### Information shown:
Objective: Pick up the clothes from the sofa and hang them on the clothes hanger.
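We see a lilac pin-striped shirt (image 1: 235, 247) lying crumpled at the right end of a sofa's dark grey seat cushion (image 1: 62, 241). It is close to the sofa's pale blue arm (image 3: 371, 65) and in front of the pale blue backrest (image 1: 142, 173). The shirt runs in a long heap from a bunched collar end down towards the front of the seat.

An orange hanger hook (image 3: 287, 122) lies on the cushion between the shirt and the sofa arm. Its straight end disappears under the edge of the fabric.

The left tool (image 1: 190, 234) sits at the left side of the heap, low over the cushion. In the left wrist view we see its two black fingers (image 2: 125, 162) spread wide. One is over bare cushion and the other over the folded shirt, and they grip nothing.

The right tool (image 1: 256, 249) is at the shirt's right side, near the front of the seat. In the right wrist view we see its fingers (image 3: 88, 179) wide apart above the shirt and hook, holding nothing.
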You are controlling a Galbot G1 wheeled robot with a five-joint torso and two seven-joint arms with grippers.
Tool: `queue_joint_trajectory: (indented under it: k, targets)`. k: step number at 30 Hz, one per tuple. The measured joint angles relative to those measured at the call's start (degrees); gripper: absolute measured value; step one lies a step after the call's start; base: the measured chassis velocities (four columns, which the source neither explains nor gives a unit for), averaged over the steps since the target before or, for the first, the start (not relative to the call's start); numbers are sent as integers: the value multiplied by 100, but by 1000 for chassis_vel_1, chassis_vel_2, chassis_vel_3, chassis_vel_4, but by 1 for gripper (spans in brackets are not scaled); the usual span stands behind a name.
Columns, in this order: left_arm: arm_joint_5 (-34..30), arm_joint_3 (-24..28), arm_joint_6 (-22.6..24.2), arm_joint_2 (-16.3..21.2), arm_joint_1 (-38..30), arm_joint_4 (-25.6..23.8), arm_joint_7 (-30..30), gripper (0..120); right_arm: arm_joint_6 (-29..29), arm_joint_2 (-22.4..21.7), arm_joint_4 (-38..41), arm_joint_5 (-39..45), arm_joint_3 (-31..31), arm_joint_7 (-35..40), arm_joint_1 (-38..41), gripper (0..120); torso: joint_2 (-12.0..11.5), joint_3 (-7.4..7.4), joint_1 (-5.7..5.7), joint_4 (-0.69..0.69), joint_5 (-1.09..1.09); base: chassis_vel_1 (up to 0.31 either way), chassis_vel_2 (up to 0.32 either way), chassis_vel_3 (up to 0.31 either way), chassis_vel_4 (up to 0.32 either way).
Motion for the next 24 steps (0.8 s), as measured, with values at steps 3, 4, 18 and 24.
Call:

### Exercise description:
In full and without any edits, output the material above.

### Result for this task:
Objective: Pick up the clothes from the sofa and hang them on the clothes hanger.
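We see a lilac pin-striped shirt (image 1: 235, 247) lying crumpled at the right end of a sofa's dark grey seat cushion (image 1: 62, 241). It is close to the sofa's pale blue arm (image 3: 371, 65) and in front of the pale blue backrest (image 1: 142, 173). The shirt runs in a long heap from a bunched collar end down towards the front of the seat.

An orange hanger hook (image 3: 287, 122) lies on the cushion between the shirt and the sofa arm. Its straight end disappears under the edge of the fabric.

The left tool (image 1: 190, 234) sits at the left side of the heap, low over the cushion. In the left wrist view we see its two black fingers (image 2: 125, 162) spread wide. One is over bare cushion and the other over the folded shirt, and they grip nothing.

The right tool (image 1: 256, 249) is at the shirt's right side, near the front of the seat. In the right wrist view we see its fingers (image 3: 88, 179) wide apart above the shirt and hook, holding nothing.
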You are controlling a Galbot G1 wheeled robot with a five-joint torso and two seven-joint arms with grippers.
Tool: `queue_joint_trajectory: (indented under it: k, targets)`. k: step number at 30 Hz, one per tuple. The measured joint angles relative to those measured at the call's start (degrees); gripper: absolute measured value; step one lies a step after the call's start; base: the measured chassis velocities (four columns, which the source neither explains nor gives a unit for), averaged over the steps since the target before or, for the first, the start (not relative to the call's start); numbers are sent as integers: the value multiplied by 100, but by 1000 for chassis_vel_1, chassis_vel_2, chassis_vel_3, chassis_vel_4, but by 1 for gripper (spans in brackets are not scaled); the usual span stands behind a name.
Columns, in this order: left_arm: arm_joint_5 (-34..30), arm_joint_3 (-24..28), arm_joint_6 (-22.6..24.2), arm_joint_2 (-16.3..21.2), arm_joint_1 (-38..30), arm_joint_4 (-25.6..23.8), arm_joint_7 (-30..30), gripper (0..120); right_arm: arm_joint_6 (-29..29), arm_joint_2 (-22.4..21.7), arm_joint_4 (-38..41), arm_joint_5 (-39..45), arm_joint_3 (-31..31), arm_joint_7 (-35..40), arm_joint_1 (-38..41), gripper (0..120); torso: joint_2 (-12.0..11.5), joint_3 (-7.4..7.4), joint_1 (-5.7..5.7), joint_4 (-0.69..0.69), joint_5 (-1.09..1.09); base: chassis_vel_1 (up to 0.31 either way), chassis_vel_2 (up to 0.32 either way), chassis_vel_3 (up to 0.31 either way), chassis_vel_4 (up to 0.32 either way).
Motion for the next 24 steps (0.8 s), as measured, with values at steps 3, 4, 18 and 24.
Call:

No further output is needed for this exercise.